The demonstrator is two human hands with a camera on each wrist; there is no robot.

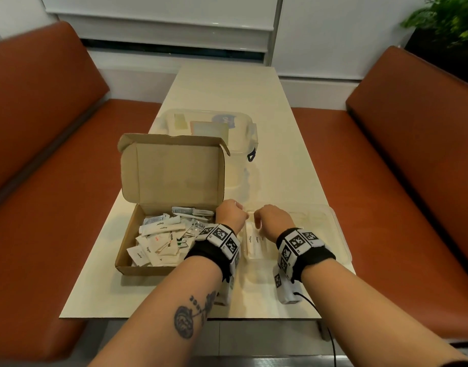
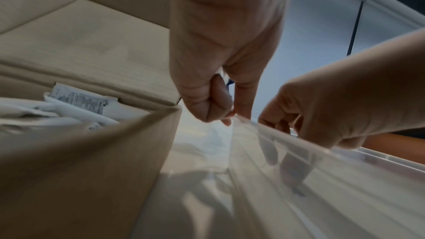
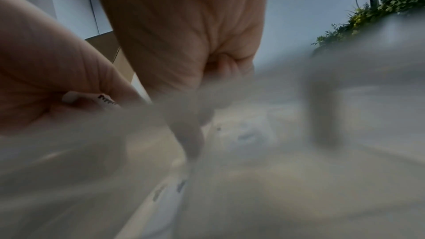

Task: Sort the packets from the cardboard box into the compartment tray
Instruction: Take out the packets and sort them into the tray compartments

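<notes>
An open cardboard box (image 1: 127,250) at the table's near left holds several white packets (image 1: 161,242). Right of it lies the clear compartment tray (image 1: 333,234), with white sugar packets (image 1: 254,241) in its near left compartment. My left hand (image 1: 229,211) hovers between the box's far right corner and the tray, fingers curled round a small white printed packet (image 3: 92,98). My right hand (image 1: 271,217) is over the tray's left part, its fingers (image 2: 294,166) reaching down inside behind the clear wall (image 2: 345,170). The blur hides whether they hold anything.
A clear lidded container (image 1: 209,125) stands behind the box's raised lid (image 1: 174,170). Orange benches (image 1: 42,128) flank the cream table (image 1: 227,83). A plant (image 1: 450,19) sits at the far right. A black cable (image 1: 325,321) hangs from my right wrist over the near edge.
</notes>
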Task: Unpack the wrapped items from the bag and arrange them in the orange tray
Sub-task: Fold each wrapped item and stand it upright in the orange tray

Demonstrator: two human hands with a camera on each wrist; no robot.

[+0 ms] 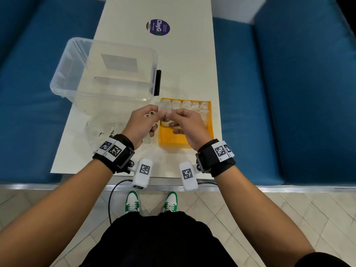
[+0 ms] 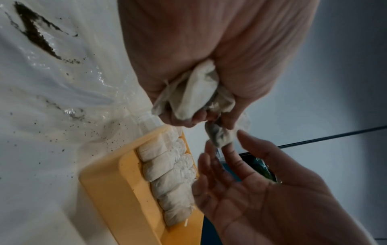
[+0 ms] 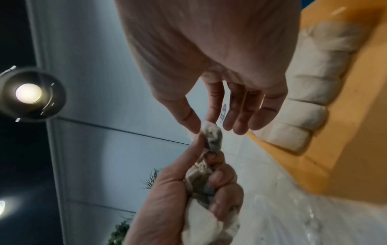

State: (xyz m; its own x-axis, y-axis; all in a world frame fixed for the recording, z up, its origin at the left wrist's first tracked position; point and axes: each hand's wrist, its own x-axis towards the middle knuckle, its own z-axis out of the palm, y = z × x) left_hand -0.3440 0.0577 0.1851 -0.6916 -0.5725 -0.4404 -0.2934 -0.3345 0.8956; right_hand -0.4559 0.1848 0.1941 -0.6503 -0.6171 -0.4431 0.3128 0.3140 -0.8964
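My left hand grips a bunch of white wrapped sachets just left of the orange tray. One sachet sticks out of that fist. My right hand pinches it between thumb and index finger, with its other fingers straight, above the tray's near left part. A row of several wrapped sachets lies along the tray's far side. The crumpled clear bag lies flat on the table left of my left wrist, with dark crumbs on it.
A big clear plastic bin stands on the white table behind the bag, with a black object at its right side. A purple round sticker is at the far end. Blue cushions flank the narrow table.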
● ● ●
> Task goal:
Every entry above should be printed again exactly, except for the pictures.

> Result:
The demonstrator is two human hands with a camera on each wrist; there is no robot.


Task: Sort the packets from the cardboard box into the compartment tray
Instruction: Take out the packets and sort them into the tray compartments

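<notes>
An open cardboard box (image 1: 127,250) at the table's near left holds several white packets (image 1: 161,242). Right of it lies the clear compartment tray (image 1: 333,234), with white sugar packets (image 1: 254,241) in its near left compartment. My left hand (image 1: 229,211) hovers between the box's far right corner and the tray, fingers curled round a small white printed packet (image 3: 92,98). My right hand (image 1: 271,217) is over the tray's left part, its fingers (image 2: 294,166) reaching down inside behind the clear wall (image 2: 345,170). The blur hides whether they hold anything.
A clear lidded container (image 1: 209,125) stands behind the box's raised lid (image 1: 174,170). Orange benches (image 1: 42,128) flank the cream table (image 1: 227,83). A plant (image 1: 450,19) sits at the far right. A black cable (image 1: 325,321) hangs from my right wrist over the near edge.
</notes>
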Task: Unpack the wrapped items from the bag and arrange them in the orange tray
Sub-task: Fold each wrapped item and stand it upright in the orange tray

Demonstrator: two human hands with a camera on each wrist; no robot.

[+0 ms] 
[+0 ms] 
[+0 ms] 

State: (xyz m; its own x-axis, y-axis; all in a world frame fixed for the recording, z up, its origin at the left wrist's first tracked position; point and axes: each hand's wrist, its own x-axis towards the middle knuckle, its own z-axis out of the palm, y = z × x) left_hand -0.3440 0.0577 0.1851 -0.6916 -0.5725 -0.4404 -0.2934 -0.3345 0.8956; right_hand -0.4559 0.1848 0.1941 -0.6503 -0.6171 -0.4431 0.3128 0.3140 -0.8964
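My left hand grips a bunch of white wrapped sachets just left of the orange tray. One sachet sticks out of that fist. My right hand pinches it between thumb and index finger, with its other fingers straight, above the tray's near left part. A row of several wrapped sachets lies along the tray's far side. The crumpled clear bag lies flat on the table left of my left wrist, with dark crumbs on it.
A big clear plastic bin stands on the white table behind the bag, with a black object at its right side. A purple round sticker is at the far end. Blue cushions flank the narrow table.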

Nothing further is needed for this answer.